RAW DATA
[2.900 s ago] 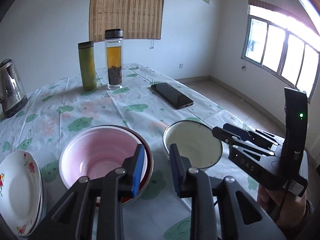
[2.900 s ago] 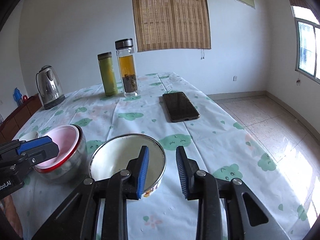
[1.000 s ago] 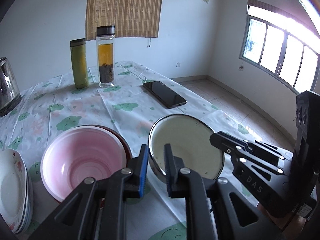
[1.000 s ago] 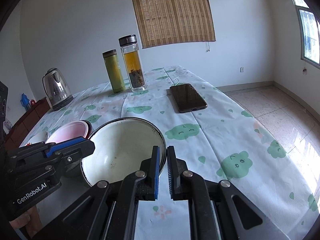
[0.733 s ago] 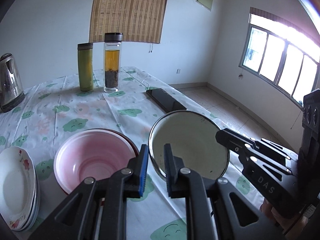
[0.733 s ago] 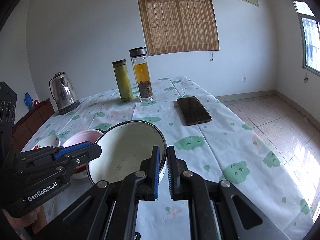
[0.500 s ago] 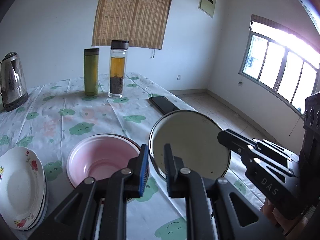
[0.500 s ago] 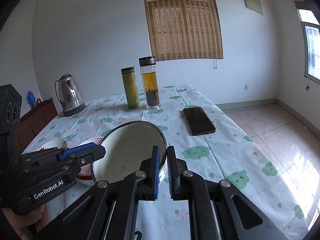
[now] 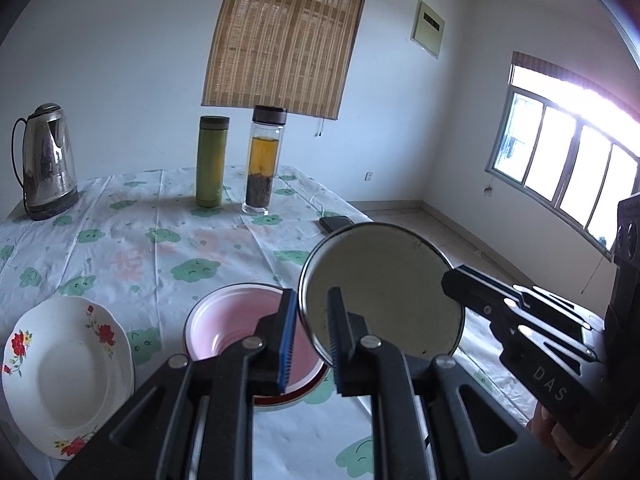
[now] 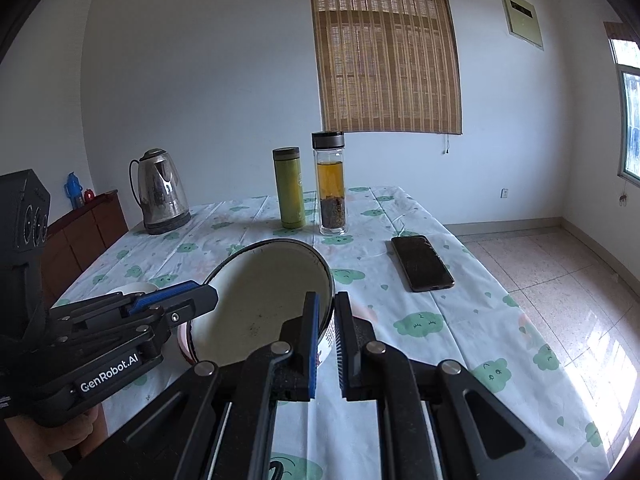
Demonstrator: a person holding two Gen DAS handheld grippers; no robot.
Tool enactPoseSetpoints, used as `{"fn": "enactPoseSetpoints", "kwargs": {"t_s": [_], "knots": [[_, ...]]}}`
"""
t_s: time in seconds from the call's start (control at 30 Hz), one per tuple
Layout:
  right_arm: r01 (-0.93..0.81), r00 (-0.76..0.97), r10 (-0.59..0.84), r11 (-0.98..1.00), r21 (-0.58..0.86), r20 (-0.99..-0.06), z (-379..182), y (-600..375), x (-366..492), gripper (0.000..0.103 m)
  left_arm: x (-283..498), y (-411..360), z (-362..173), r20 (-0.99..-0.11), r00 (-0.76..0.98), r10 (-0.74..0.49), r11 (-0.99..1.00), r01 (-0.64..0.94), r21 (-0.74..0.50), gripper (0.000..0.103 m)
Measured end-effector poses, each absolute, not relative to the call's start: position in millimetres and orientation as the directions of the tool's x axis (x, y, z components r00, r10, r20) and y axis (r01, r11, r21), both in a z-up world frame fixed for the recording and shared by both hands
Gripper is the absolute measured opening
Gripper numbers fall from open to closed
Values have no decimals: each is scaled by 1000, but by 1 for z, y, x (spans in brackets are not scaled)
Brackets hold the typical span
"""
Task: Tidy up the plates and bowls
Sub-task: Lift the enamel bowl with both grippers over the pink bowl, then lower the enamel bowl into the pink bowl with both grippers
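At the far left edge of the table (image 9: 132, 248) sits my floral plate (image 9: 60, 376), close to the cloth's border. Just right of it the pink bowl (image 9: 224, 328) rests in a red-rimmed one, with bare tablecloth stretching behind it to the kettle (image 9: 44, 160), the green flask (image 9: 210, 160) and the tea bottle (image 9: 264, 160). My left gripper (image 9: 313, 332) is clamped on the near-left rim of the enamel bowl (image 9: 384, 292), which I hold off the table, above and right of the pink bowl. The bowl is tipped up, its mouth facing back toward me, round with a dark metal rim and a cream, speckled inside. My right gripper (image 10: 325, 340) pinches the opposite rim (image 10: 328, 280). To the right a phone (image 10: 422, 262) lies flat, then the table's right edge and open tiled floor.
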State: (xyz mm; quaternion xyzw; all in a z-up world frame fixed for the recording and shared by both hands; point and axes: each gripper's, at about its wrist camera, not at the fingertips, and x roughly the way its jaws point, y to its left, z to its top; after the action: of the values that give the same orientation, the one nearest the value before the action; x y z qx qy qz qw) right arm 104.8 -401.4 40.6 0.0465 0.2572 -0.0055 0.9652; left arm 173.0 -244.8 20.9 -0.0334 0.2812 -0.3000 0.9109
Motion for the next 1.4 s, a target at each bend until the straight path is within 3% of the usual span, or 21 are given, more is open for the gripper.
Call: {"fn": "enactPoseSetpoints", "kwargs": {"t_s": [0.43,1.4], "knots": [[-26,859,63,996,81,-508,43,-370,123,9,182,-209,30,-464,703,-540,841,474,-261,12],[-46,789,93,995,93,-607,6,-353,168,9,218,-194,-2,-523,684,-508,861,395,-320,12]]}}
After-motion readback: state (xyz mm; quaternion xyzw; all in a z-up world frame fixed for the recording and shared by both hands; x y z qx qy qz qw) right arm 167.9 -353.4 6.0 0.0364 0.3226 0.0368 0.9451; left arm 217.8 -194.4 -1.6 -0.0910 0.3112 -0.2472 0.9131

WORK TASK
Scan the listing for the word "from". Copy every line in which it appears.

TASK OUTPUT
t_s: time in seconds from the call's start (control at 30 Hz), one per tuple
Gripper numbers fall from open to closed

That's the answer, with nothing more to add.